Tuesday 13 May 2014

Dear Diary: A How-To.

So, recently Rosianna (or missxrojas on YouTube) posted a video on how to diary (click the linkity link here if you'd like to watch it. It's pretty A+). As someone who keeps a diary as well, I thought I could try and add to the conversation.

I've always been one of those people who gets a lot of stationary and notebooks for gifts. I mean, I've never had an issue with it. But it's something I've always been given. Or bought for myself. It took me a long while before I ever managed to complete one though.

Why? Because for the longest time, I thought that a diary had to be exactly that. Only a diary. A place where every other entry was 'Dear Diary, Today I...' Sometime in 2010, I think, this idea I'd grasped onto had changed.

For me, more than anything, a diary is a place to express yourself. Through any medium, not just the sub-standard written response. I think the saying goes that your room is your sanctuary. My room is my sanctuary for my calm and my books and my quiet contentedness . My diaries are my inner-sanctuaries for thought, for de-stressing, for expression.

The moment I decided that a diary didn't have to be limited to the typical response, was the moment I was able to complete a full notebook.

Initially, I kept to writing. Every now and again, there was a proper 'Dear Diary' entry, but there was also to-do lists and plans for (what was then) big school choices. I kept lists of books I wanted to read. I scribbled quite a bit. I made pages and pages of some of my favourite quotes. I even started writing a few stories. I didn't finish any though, unsurprisingly.

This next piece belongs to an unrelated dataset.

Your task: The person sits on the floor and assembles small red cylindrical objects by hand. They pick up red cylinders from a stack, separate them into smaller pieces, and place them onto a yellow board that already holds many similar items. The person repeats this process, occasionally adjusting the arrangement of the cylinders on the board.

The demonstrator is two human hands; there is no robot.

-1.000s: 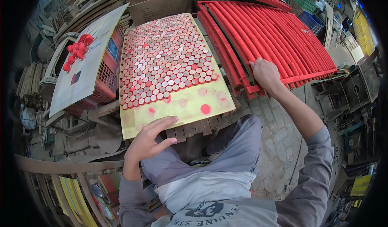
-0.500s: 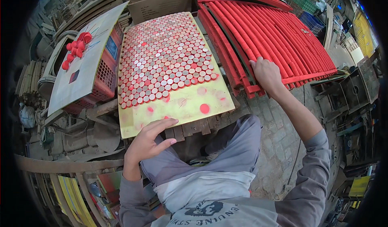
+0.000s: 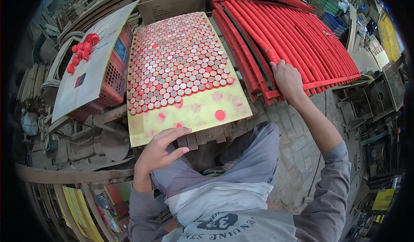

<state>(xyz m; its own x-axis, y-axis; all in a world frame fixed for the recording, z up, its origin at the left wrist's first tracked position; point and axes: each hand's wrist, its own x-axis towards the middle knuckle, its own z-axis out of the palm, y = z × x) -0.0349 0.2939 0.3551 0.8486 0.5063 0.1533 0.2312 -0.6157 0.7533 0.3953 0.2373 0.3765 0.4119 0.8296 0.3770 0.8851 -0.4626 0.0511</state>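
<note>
Closed fingers of my right hand [image 3: 288,81] press on the near end of a red segmented rod [image 3: 268,52], one of many lying side by side in a red rack [image 3: 317,85]. What the fingertips do there is partly hidden by the hand. My left hand [image 3: 163,150] is held open, thumb apart, by the near edge of a yellow-green board [image 3: 196,118]; its fingertips are at that edge, and I cannot tell if they touch. Rows of small round discs [image 3: 174,56] with pale tops and red sides cover most of that board.
Left of the board, a pale panel [image 3: 75,96] rests on a red plastic crate [image 3: 113,80], with several red rounded pieces [image 3: 82,52] on it. Cardboard boxes [image 3: 170,3] stand behind. Near my left forearm runs a wooden rail [image 3: 73,176]. Stone paving [image 3: 297,156] lies to my right.
My right hand has shifted slightly to the right along the red rods. The left hand keeps its pose by the board edge. The whole view has moved a little.
</note>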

As my journalling has evolved, so has the aesthetic of them. More recently, I've started glueing in scraps of paper with ideas on them. Cool photos I've seen from magazines. Things that'll help me health wise (I'm looking at you, poor posture). Writing down chords for piano.

And because my diaries are filled with so many different things, the entries themselves seem sporadic. I don't like people flipping open my notebooks and reading them, but they can if they want. More often then not, they open to a page of a writing exercise, or planning. A lot of the time, they don't even realise.

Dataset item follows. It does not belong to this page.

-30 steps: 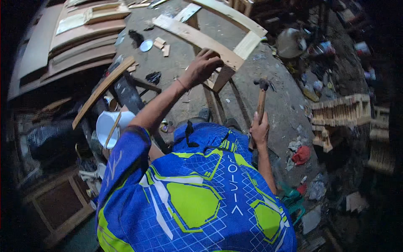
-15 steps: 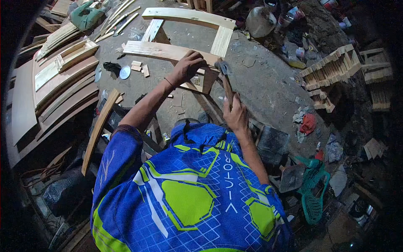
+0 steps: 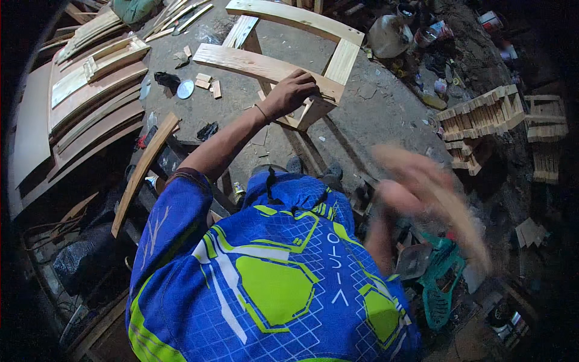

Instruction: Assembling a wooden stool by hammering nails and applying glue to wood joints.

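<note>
A pale wooden frame (image 3: 241, 59) with curved rails and short crosspieces stands ahead of me on the concrete floor. My left hand (image 3: 294, 93) is closed over the right part of its near curved rail, fingers bent down against the wood. Whether a nail sits under those fingers is hidden. Off to the right, my right hand (image 3: 413, 181) is smeared by motion, closed on a hammer. Its light wooden handle (image 3: 461, 220) shows as a blurred streak; the head cannot be made out.
Curved boards and panels (image 3: 90, 108) are stacked at left, beside a single curved slat (image 3: 145, 172). Wood offcuts (image 3: 208, 84) and a white round lid (image 3: 185, 89) lie on the floor. Bundled wood pieces (image 3: 482, 114) stand right, near a green plastic sandal (image 3: 437, 301).
My right hand has swung the hammer away from the frame's near rail, out to the right and back. My left hand stays on the rail. The view has shifted slightly.
</note>
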The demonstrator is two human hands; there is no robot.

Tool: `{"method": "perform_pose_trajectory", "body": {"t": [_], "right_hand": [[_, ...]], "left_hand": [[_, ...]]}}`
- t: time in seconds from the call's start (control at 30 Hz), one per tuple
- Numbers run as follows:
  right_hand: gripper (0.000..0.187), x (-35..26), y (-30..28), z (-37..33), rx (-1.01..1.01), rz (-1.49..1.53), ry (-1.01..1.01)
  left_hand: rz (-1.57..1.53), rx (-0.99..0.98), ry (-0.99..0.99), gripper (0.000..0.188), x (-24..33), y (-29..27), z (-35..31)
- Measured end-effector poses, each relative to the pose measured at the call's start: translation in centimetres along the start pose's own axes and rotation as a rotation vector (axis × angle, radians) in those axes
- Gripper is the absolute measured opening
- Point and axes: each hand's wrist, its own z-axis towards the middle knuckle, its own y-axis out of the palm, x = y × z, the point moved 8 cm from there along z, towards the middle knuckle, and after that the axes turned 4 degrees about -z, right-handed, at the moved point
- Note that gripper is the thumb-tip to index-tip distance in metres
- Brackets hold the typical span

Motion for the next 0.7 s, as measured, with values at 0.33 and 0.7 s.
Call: {"method": "perform_pose_trajectory", "body": {"t": [0.33,0.7], "right_hand": [[0.036,8.6,3.5,-6.9,-0.170,-0.045,0.214],[0.031,6.9,2.7,-3.7,-0.197,-0.088,-0.064]], "left_hand": [[-0.313,0.135,-0.229,0.009,-2.1,0.2,0.1],[-0.004,0.119,-0.097,0.011,-1.9,-2.8,-1.6]]}}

I'm a litte different to Rosianna, in that when I do write a diary entry, there's not a whole lot to indicate I have. I do write the date down. I do not, however, write the day, or what time. This might sound a little obnoxious, but when I read the first sentence, I tend to remember exactly where I was in that point of my life.

I might do it on purpose; I might do it so people who decide to read them are confused. (Note: when people realise that they're reading my journal, they usually stop right away. It doesn't happen often). I mean, it would make sense. I am a private person. If I want to let my feelings be known, I will. But usually I won't. (Unless it's something I'm wildly passionate about. i.e. my intense dislike for Tony Abbott, feminism, etc. etc.)

So, I think my final piece of advice is this: your diary can be what you want it to. Don't feel limited by writing about your day. Write about an incident you witnessed and how it sparked inner-reflection. Rant. Write about how much you miss someone, or how you didn't expect to be so heartbroken over a tiny thing. Write song lyrics. Draw for no reason other than you want to. It's your inner-sanctuary, and ultimately, you're the one who's going to remember everything.